A regular party must have a venue, food, drinks, decor, music and MC. Nice additions are souvenirs, bouncers (who add the feeling of exclusivity), aso-ebi, small chops (hors d’oeuvres/ finger foods) and desserts. An average party (read birthday/ small wedding) costs about 1 million ($6250)  to 2.5 million (15,625). Venues cost between 300,000($1900) to 2.5 million for a venue. Your event may last for 10-15 hours and your cash flow can reduced in the range of thousands to millions. Businesspersons have replaced family members as servers, ushers and waiters.  The sector has service boys, washers, tailors dedicated to sewing decor materials- sashes etc, flower importers, lightings and effects, bouncers, more tailors ( who would sew the express aso-ebis), make-up artists, Music bands, Alagas( women who coordinate the traditional ceremonies)  ushers and image consultants.
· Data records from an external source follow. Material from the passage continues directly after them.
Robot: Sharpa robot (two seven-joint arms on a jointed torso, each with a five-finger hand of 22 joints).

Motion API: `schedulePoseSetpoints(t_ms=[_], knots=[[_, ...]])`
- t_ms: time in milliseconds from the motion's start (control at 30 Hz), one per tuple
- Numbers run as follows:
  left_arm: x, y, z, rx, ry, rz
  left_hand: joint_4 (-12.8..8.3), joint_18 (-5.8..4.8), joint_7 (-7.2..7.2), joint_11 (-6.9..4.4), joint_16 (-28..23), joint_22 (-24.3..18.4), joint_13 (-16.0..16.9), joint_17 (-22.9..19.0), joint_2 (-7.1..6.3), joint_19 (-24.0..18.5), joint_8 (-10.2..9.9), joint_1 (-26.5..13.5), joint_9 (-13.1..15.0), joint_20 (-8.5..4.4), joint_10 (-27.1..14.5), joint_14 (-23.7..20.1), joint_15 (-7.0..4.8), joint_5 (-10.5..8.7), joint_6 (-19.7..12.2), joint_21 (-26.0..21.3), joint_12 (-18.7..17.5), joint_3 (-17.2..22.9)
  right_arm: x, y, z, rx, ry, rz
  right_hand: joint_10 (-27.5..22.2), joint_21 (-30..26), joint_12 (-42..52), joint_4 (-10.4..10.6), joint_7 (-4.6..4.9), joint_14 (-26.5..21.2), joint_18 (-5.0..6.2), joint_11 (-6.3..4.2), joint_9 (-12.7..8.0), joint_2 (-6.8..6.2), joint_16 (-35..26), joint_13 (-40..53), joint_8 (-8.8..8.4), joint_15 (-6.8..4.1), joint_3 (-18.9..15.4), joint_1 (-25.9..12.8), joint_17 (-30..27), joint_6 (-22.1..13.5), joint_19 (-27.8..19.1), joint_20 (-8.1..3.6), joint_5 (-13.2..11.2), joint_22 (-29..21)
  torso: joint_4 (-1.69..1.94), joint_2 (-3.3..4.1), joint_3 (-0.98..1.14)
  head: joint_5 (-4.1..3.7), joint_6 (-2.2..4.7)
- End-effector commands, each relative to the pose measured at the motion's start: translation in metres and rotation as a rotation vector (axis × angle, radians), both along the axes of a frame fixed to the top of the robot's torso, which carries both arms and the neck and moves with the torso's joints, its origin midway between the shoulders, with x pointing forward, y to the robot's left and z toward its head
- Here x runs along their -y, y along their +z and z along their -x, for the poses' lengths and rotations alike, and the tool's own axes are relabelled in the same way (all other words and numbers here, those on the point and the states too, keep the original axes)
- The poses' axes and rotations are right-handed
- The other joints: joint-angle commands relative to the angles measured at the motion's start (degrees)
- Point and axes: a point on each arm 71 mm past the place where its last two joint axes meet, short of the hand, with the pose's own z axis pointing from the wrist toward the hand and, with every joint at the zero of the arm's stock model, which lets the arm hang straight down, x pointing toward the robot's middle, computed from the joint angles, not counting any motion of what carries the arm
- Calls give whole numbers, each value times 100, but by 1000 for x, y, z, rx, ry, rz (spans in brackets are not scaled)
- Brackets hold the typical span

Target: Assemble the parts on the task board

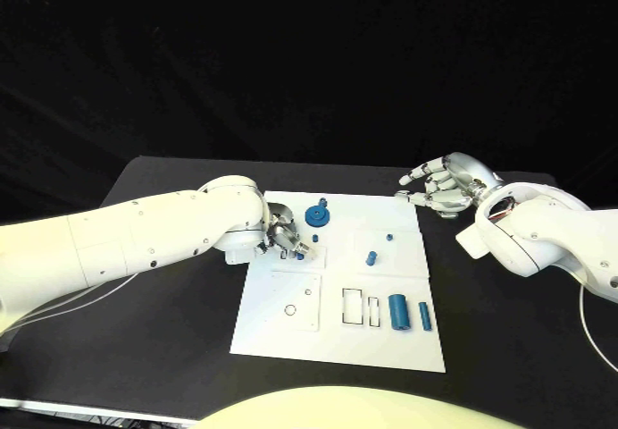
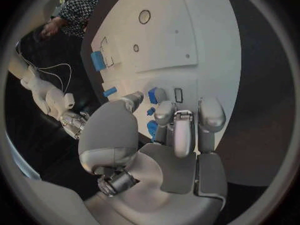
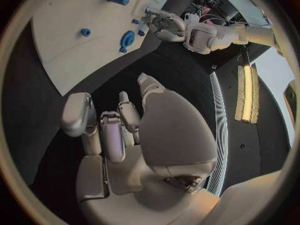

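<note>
Left hand: we see our left hand (image 1: 285,238) low over the board's left edge, fingers curled down round a small blue part (image 1: 299,255); in the left wrist view the fingertips (image 2: 164,111) sit right against small blue pieces (image 2: 152,95), but we cannot tell whether the hand truly grasps one or only touches it.
Right hand: our right hand (image 1: 445,183) hangs above the desk (image 1: 168,192) just beyond the board's far right corner, fingers loosely curled and apart, holding nothing; the right wrist view shows its palm (image 3: 122,150) bare.
Task board: the white task board (image 1: 341,344) lies flat in the middle of the desk, between our two hands.
Gear part: a blue toothed wheel (image 1: 317,216) lies on the board just past our left hand's fingers, on the side toward our right hand.
Pegs: two small blue pegs (image 1: 371,258) stand near the board's middle, well clear of our left hand and nearer than our right hand.
Cylinders: a thick blue cylinder (image 1: 399,312) and a thinner blue rod (image 1: 424,315) lie side by side, close but apart, at the board's near right, far from both hands.
Slots: dark-outlined rectangular slots (image 1: 352,307) sit just beside the thick cylinder, on the side toward our left hand.
</note>
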Motion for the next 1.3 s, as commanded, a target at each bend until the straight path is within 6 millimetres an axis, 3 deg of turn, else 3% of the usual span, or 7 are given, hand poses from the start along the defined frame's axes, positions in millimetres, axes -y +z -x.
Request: schedulePoseSetpoints(t_ms=[33, 267, 433, 600, 700, 1133, 1300], knots=[[1, 2, 1, 9, 2, 12, 4, -115, 4, 8, 13, 2, -16, 1296, 58, 36, -38, -22, 9, 9, 2, 546, -29, -15, 42, -28, 2, -86, -1, 0, 0, 8, 11, 4, -40, -19, -37, 1, 0, 395, 90, 9, -5, 10, -40, -5, 34, 23, 25, -62, 723, -3, -50, 2, -3, -5, 2, -5, 1, 0, 20], [-3, 17, 0, 41, 23, 47, 2, -113, 8, 12, -6, -7, -82, 1254, 83, 30, -55, -13, 10, 8, -36, 534, -29, -10, 23, -33, -38, -182, 1, 0, -1, 9, 5, 6, -39, -23, -37, 1, 1, 395, 90, 10, -6, 8, -41, -4, 33, 23, 22, -72, 721, -9, -51, 2, -3, -7, 1, -9, 3, -1, 59], [-9, 40, -8, 83, 45, 68, 1, -101, 100, 86, -57, -82, -338, 1146, 185, -27, -291, 184, -81, 47, -225, 502, 25, 15, -184, -77, -203, -301, 2, 0, -1, 10, 1, 7, -39, -23, -37, 1, 1, 395, 90, 10, -6, 8, -41, -4, 33, 23, 22, -72, 721, -9, -51, 2, -3, -7, 9, -13, 4, -15, 91], [-18, 66, -23, 128, 65, 77, -1, -99, 309, 260, -86, -95, -542, 1085, 233, -53, -847, 398, -396, 165, -361, 484, 170, 22, -476, -90, -310, -288, 3, 0, -2, 9, -3, 8, -39, -23, -37, 1, 1, 395, 90, 10, -6, 8, -41, -4, 33, 23, 22, -72, 721, -9, -51, 2, -3, -7, -2, 0, 2, 21, 136], [-23, 74, -32, 148, 76, 73, -4, -93, 492, 416, -92, -111, -702, 1068, 239, -76, -1321, 559, -735, 283, -451, 477, 306, 20, -785, -98, -389, -244, 3, 0, -2, 9, -5, 8, -39, -23, -37, 1, 1, 395, 90, 10, -6, 8, -41, -4, 33, 23, 22, -72, 721, -9, -51, 2, -3, -7, 1, -1, 4, 36, 160], [-31, 69, -61, 158, 106, 20, 0, -80, 532, 456, -106, -156, -839, 1037, 222, -110, -1448, 600, -858, 322, -530, 466, 345, 14, -836, -117, -459, -254, 4, 1, -3, 24, -23, 9, -52, -32, -47, 1, 2, 394, 91, 11, -10, 5, -43, -21, 36, 24, 17, -97, 718, -17, -53, 2, -3, -11, 5, 15, -21, 112, 178], [-31, 62, -68, 137, 106, 1, 4, -75, 537, 463, -110, -174, -898, 1028, 222, -125, -1462, 592, -877, 327, -572, 462, 353, 8, -830, -126, -497, -264, 4, 1, -3, 26, -26, 9, -99, -51, -94, 1, 2, 391, 95, 11, -11, 3, -48, -79, 37, 24, 15, -102, 706, -19, -62, 3, -3, -25, 1, 10, -7, 130, 152]])
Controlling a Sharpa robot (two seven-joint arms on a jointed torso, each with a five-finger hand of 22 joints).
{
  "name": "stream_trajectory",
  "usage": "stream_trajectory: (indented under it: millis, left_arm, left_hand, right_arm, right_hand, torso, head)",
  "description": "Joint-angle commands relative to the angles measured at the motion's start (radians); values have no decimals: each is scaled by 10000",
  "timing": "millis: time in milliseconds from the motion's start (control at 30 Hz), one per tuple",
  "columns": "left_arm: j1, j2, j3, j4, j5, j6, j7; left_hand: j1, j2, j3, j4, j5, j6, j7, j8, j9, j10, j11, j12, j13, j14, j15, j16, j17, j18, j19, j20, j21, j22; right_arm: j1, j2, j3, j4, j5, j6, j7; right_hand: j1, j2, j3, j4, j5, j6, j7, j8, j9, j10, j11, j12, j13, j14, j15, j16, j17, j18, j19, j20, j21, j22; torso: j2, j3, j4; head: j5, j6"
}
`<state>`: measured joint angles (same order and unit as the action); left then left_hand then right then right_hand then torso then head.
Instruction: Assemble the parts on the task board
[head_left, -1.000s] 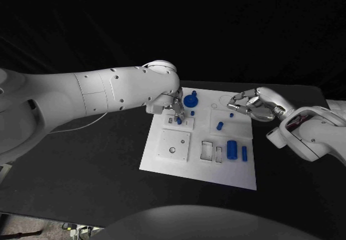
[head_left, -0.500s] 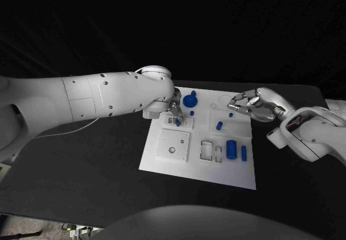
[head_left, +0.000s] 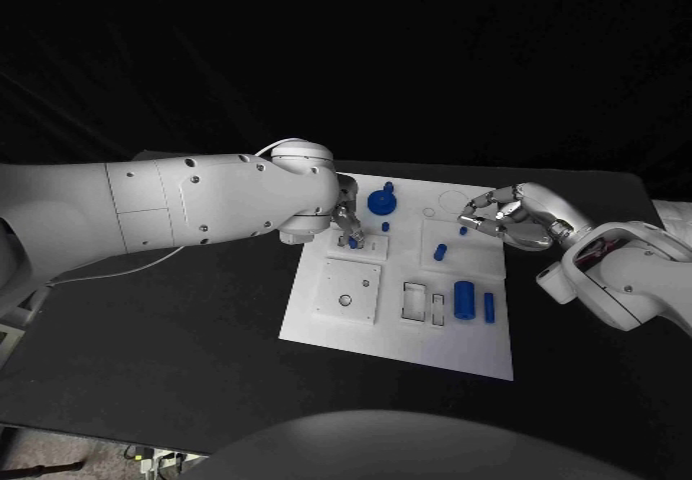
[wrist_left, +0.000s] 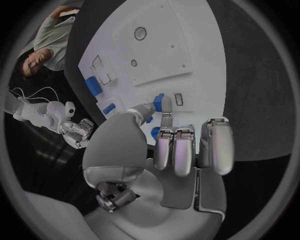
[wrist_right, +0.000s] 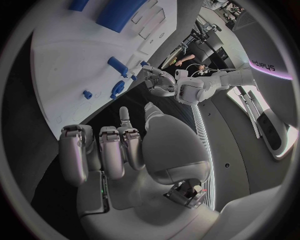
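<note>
White plate: the task board (head_left: 346, 330) lies in the middle of the black table (head_left: 159, 350), its far edge between the two hands.

Left hand (head_left: 346, 222): positioned over the board's far left section. In the head view the fingers point down at a small blue part (head_left: 355, 241), and the arm covers most of the hand. The left wrist view shows more: the blue part (wrist_left: 159, 102) is pinched between the thumb and one fingertip, just beside a small rectangular slot (wrist_left: 179, 99), while the other fingers (wrist_left: 182, 150) are curled in side by side. Whether the part touches the board cannot be determined.

Right hand (head_left: 508, 215): positioned at the board's far right edge. In the head view the fingers are bent inward. The right wrist view shows the hand (wrist_right: 125, 145) with fingers curled together and nothing between them.

Parts on the board, head view:
- round blue knob (head_left: 381, 202), far middle, just beside the left hand;
- short blue peg (head_left: 440, 253), centre;
- large blue cylinder (head_left: 463, 299), lying flat toward the near right;
- slim blue bar (head_left: 489, 307), just beside the cylinder;
- square white panel (head_left: 349, 290), near left, carrying a small round hole.

The right wrist view shows the knob (wrist_right: 117, 89) from the side.
</note>
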<state>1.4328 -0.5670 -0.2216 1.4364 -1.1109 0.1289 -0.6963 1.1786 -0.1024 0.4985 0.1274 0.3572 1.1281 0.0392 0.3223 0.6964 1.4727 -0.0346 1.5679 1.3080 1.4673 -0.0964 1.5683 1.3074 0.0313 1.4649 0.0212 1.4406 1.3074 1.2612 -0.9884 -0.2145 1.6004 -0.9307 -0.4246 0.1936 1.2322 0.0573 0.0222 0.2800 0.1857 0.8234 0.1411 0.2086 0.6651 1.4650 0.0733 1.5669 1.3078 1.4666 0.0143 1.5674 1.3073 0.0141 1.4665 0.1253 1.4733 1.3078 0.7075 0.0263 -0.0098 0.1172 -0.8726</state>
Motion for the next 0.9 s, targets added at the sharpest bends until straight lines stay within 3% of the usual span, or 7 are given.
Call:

Real Estate has also grown as people build event centers instead of houses ( it is more lucrative )
This is good because it has(and still) generates employment for people and showcases our enterprising nature. It is not unusual to hear someone who has been unable to get a 9-5 job tell you they now sew or make hats, or do party decorations. It also creates minimum-paying jobs for lowly-skilled people because on average to execute a professional planned party you would need about 40-80 people. This industry also exhibits the human fear for lack and capitalist tendencies with no trickle down effects   are high. For instance, a caterer's profit from an event may be 300,000 but what she would pay the staff who worked with her on that event (say 10 service boys and 6 Alases) may be 50,000. At the end of the day she grows but they don't. Thereby, the circle of poverty would persist for those people even though they have new sources of income. The upside for these people is that they can work with different people i.e. freelance and also learn skills they would need to run their own businesses. 
This being said, party planners, tailors, etc. need to imbibe excellence and professionalism. At a party some people may be served whilst others are ignored. The need to make profits should not promote the use of inferior items.

In conclusion, it is good to see people flourishing, being creative and refusing to be limited by the lack of formal jobs. Over-time, there would be more structure and standards-setting in the industry. For instance party planners now have an association, soon we may see one for tailors and caterers and the lower skilled staff too may form a union demanding for better pay! Who knows?